> AVAILABLE DATA
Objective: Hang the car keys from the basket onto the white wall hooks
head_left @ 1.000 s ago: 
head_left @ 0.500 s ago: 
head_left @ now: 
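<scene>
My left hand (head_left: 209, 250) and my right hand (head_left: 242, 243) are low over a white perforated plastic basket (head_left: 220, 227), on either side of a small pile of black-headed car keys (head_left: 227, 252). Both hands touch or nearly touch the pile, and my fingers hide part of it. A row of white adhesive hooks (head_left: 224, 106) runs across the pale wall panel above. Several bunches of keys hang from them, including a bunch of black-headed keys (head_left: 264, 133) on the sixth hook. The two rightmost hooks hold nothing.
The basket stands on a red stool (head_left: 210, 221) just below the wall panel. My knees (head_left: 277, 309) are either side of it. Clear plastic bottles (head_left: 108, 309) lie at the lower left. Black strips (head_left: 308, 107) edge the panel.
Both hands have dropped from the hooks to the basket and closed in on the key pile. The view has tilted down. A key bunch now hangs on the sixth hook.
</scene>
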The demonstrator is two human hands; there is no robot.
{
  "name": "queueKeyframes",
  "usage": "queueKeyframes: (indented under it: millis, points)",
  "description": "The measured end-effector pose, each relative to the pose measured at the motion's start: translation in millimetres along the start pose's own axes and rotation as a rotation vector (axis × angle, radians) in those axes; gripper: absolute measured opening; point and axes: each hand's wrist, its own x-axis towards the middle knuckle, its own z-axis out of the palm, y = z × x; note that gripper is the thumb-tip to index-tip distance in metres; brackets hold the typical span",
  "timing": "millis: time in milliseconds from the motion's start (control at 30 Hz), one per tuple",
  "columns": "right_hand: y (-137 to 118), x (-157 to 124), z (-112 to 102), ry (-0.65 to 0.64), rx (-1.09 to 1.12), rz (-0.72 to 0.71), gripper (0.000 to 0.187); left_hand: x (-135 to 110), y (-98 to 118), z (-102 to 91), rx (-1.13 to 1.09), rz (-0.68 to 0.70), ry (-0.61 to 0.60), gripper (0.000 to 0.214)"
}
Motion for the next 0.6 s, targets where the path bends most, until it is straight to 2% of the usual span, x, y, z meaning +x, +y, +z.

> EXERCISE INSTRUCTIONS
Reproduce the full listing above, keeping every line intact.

> TASK RESULT
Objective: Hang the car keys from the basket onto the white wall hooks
head_left @ 1.000 s ago: 
head_left @ 0.500 s ago: 
head_left @ now: 
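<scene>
My left hand (head_left: 209, 250) and my right hand (head_left: 242, 243) are low over a white perforated plastic basket (head_left: 220, 227), on either side of a small pile of black-headed car keys (head_left: 227, 252). Both hands touch or nearly touch the pile, and my fingers hide part of it. A row of white adhesive hooks (head_left: 224, 106) runs across the pale wall panel above. Several bunches of keys hang from them, including a bunch of black-headed keys (head_left: 264, 133) on the sixth hook. The two rightmost hooks hold nothing.
The basket stands on a red stool (head_left: 210, 221) just below the wall panel. My knees (head_left: 277, 309) are either side of it. Clear plastic bottles (head_left: 108, 309) lie at the lower left. Black strips (head_left: 308, 107) edge the panel.
Both hands have dropped from the hooks to the basket and closed in on the key pile. The view has tilted down. A key bunch now hangs on the sixth hook.
</scene>
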The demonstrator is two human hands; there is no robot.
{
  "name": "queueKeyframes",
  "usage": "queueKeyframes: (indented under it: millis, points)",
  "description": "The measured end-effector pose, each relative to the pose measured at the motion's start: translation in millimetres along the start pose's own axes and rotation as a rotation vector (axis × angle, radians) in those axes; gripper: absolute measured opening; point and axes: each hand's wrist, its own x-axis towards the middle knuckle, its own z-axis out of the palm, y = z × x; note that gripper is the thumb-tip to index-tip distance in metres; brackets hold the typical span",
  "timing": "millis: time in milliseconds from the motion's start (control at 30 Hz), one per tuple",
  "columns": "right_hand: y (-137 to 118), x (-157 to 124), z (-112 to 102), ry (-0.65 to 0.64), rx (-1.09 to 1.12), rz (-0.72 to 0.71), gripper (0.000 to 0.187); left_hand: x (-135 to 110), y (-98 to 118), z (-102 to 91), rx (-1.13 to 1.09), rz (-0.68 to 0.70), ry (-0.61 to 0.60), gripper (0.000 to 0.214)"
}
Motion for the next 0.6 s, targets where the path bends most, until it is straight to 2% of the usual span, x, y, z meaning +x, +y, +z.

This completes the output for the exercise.